● Task description
Would you please return every line from the listing that contains the word "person"?

● Source material

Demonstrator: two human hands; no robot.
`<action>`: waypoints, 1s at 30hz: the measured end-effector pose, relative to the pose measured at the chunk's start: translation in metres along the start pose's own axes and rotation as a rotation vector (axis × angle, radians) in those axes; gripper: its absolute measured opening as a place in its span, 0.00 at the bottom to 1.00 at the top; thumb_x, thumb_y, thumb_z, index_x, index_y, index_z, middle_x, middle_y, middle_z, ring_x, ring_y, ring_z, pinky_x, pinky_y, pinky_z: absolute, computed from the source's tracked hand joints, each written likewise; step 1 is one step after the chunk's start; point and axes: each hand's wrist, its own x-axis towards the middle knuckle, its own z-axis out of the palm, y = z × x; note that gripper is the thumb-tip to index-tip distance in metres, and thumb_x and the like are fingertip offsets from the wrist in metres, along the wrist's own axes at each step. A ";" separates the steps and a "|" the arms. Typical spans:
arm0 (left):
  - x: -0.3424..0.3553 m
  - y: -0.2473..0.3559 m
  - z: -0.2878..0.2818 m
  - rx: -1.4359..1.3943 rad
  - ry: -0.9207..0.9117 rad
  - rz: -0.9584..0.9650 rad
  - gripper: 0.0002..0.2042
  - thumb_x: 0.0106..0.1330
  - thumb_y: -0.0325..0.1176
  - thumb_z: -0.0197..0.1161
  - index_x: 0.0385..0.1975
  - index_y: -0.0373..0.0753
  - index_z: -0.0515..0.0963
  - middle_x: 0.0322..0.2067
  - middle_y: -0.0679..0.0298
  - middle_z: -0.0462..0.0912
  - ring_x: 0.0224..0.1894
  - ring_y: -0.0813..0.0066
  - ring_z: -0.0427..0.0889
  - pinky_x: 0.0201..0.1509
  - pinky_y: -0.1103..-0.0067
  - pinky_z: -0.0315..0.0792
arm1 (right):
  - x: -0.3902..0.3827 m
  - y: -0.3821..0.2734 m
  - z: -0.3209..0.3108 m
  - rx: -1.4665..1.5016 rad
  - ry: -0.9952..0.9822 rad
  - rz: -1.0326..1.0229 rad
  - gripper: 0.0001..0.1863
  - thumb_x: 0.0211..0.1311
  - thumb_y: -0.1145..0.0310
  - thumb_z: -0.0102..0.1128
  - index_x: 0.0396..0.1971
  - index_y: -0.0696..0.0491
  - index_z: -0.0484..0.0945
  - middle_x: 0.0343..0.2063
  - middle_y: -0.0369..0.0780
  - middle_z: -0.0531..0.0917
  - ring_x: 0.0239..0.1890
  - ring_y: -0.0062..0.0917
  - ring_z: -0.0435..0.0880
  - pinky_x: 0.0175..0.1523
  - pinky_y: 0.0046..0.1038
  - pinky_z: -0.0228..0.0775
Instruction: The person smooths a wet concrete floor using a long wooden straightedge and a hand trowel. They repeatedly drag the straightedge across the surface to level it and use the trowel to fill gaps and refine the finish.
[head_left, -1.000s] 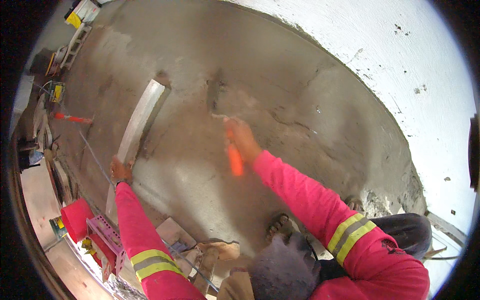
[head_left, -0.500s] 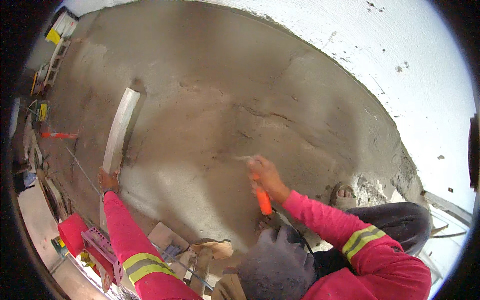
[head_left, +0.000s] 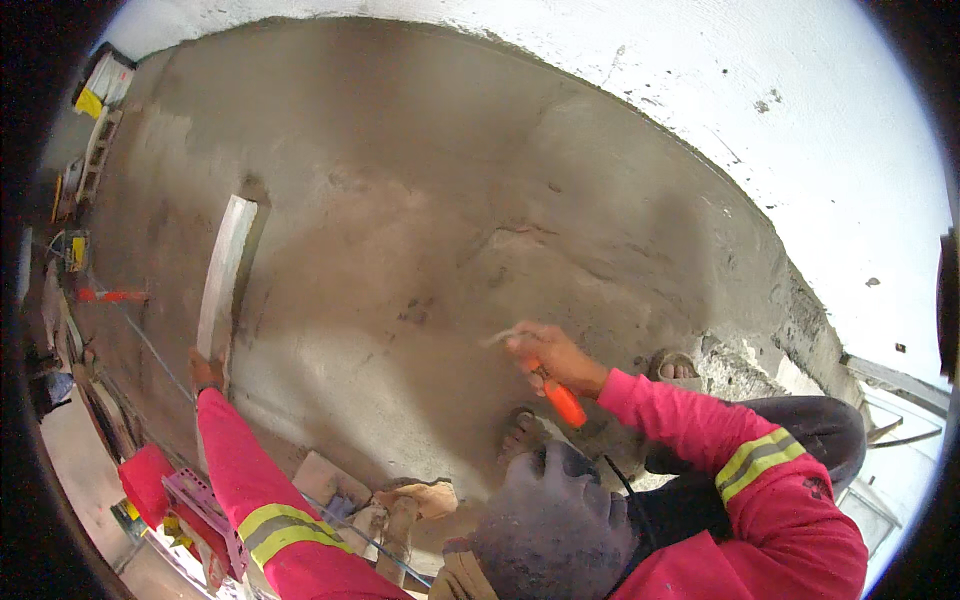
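My right hand (head_left: 545, 352) is closed on a trowel by its orange handle (head_left: 566, 405), above the middle of the wet grey mortar (head_left: 330, 260). The metal neck of the tool shows beside my fingers, and its blade is blurred and hard to make out. At the left, my left hand (head_left: 207, 370) grips the near part of a long pale straightedge (head_left: 222, 270) lying on the mortar. Its far end points away from me. Low ridges and a few dark pits mark the surface beyond my right hand.
A white wall (head_left: 820, 130) borders the mortar at the far right. Along the left lie a red bar (head_left: 112, 295), a pierced block (head_left: 97, 155) and a white bucket (head_left: 108, 78). A red container (head_left: 147, 485) and pink crate (head_left: 195, 505) stand at lower left. My sandalled feet (head_left: 677, 368) rest near the front.
My right hand has moved slightly right and down, and the trowel handle is more slanted. Ridges near the middle look flatter. My left hand stays on the straightedge while the whole view shifts a little.
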 end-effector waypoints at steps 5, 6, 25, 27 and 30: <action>0.007 -0.039 -0.018 0.363 0.109 0.009 0.36 0.53 0.50 0.64 0.56 0.37 0.57 0.52 0.45 0.68 0.54 0.49 0.69 0.53 0.59 0.66 | 0.011 -0.016 -0.033 -0.120 -0.185 0.071 0.12 0.60 0.58 0.52 0.37 0.49 0.67 0.16 0.31 0.68 0.12 0.16 0.67 0.15 0.21 0.62; -0.001 -0.023 -0.012 0.391 0.093 -0.002 0.36 0.53 0.50 0.64 0.56 0.37 0.58 0.52 0.45 0.68 0.53 0.49 0.70 0.52 0.59 0.67 | 0.008 -0.020 -0.044 -0.081 -0.103 0.079 0.12 0.60 0.58 0.53 0.37 0.49 0.68 0.16 0.31 0.68 0.12 0.15 0.66 0.15 0.21 0.61; -0.097 0.088 -0.022 0.320 0.071 0.044 0.37 0.55 0.57 0.57 0.60 0.41 0.58 0.57 0.53 0.64 0.58 0.51 0.65 0.58 0.61 0.63 | -0.039 -0.130 -0.158 -1.575 -0.344 -0.263 0.17 0.54 0.58 0.55 0.38 0.55 0.73 0.23 0.46 0.79 0.29 0.43 0.77 0.34 0.39 0.66; -0.089 0.068 -0.019 0.279 0.114 0.056 0.37 0.55 0.57 0.57 0.60 0.40 0.57 0.57 0.52 0.64 0.59 0.51 0.64 0.58 0.60 0.62 | -0.010 -0.134 -0.149 -1.545 -0.372 -0.222 0.17 0.53 0.60 0.54 0.38 0.55 0.74 0.25 0.46 0.80 0.31 0.41 0.78 0.36 0.38 0.67; -0.091 0.081 -0.013 0.266 0.104 0.062 0.38 0.56 0.57 0.57 0.60 0.39 0.55 0.58 0.51 0.63 0.59 0.51 0.64 0.58 0.60 0.61 | 0.015 -0.152 -0.142 -1.576 -0.282 -0.275 0.16 0.52 0.62 0.53 0.38 0.55 0.76 0.26 0.44 0.80 0.34 0.37 0.78 0.39 0.36 0.68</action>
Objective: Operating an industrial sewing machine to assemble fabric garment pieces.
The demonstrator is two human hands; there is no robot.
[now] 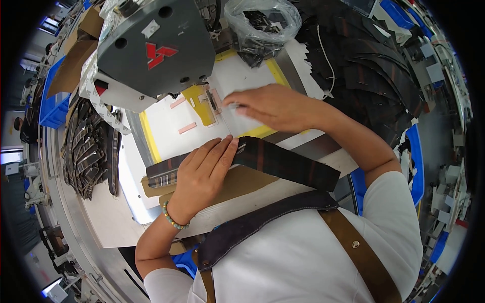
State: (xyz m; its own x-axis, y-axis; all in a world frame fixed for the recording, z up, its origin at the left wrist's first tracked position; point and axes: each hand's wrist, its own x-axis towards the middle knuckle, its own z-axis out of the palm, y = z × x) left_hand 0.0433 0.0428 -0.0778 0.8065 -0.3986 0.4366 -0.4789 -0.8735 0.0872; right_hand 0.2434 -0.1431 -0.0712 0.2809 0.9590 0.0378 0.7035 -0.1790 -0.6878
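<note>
My left hand lies over a dark plaid fabric strip, fingers together and fingertips at its upper edge; the thumb is hidden. The strip bends at the fingertips and slopes down to the right. A lighter checked part shows left of the hand. My right hand hovers beside the sewing machine's yellow plate. Its fingers are drawn together and smeared by motion, with a small pale glint between them that I cannot make out.
The grey machine head overhangs the white work plate, which has yellow tape edges. Plaid pieces are piled at left, and dark fabric pieces at right. A clear plastic bag of scraps stands behind. Brown card lies under the strip.
</note>
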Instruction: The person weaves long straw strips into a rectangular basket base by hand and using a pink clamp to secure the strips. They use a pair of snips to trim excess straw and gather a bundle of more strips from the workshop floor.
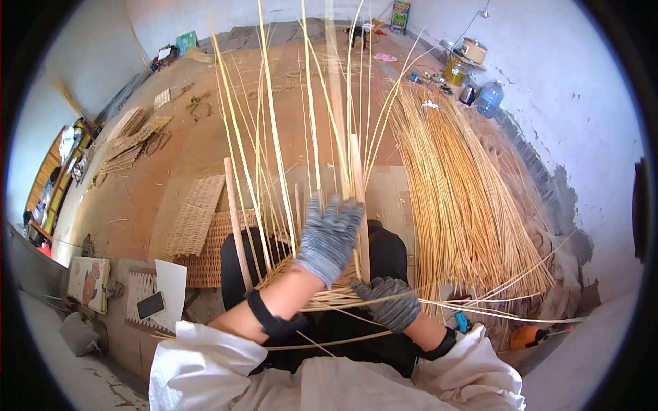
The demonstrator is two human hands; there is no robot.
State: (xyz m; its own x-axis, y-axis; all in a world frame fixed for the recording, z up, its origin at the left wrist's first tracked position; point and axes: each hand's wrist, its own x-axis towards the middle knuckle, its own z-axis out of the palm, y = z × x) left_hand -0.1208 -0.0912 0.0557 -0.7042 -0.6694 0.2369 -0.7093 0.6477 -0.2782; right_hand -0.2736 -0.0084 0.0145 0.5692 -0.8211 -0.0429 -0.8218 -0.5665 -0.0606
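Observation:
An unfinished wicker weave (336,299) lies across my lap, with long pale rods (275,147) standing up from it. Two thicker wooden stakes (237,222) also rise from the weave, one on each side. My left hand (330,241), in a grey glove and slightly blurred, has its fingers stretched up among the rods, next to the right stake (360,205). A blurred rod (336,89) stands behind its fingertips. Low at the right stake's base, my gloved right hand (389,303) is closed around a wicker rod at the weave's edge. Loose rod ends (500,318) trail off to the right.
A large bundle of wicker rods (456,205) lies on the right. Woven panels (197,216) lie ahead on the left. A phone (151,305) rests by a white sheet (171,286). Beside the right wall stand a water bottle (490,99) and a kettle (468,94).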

● Solution below
Instruction: The person smooths a wet concrete floor using a long wooden straightedge and a hand trowel. They repeatedly drag the straightedge across the surface to level it and use the trowel to fill gaps and refine the finish.
Instruction: The person weaves long straw strips into a rectangular basket base by hand and using a pink clamp to secure the strips. They use a pair of snips to trim excess straw and gather a bundle of more strips from the workshop floor.

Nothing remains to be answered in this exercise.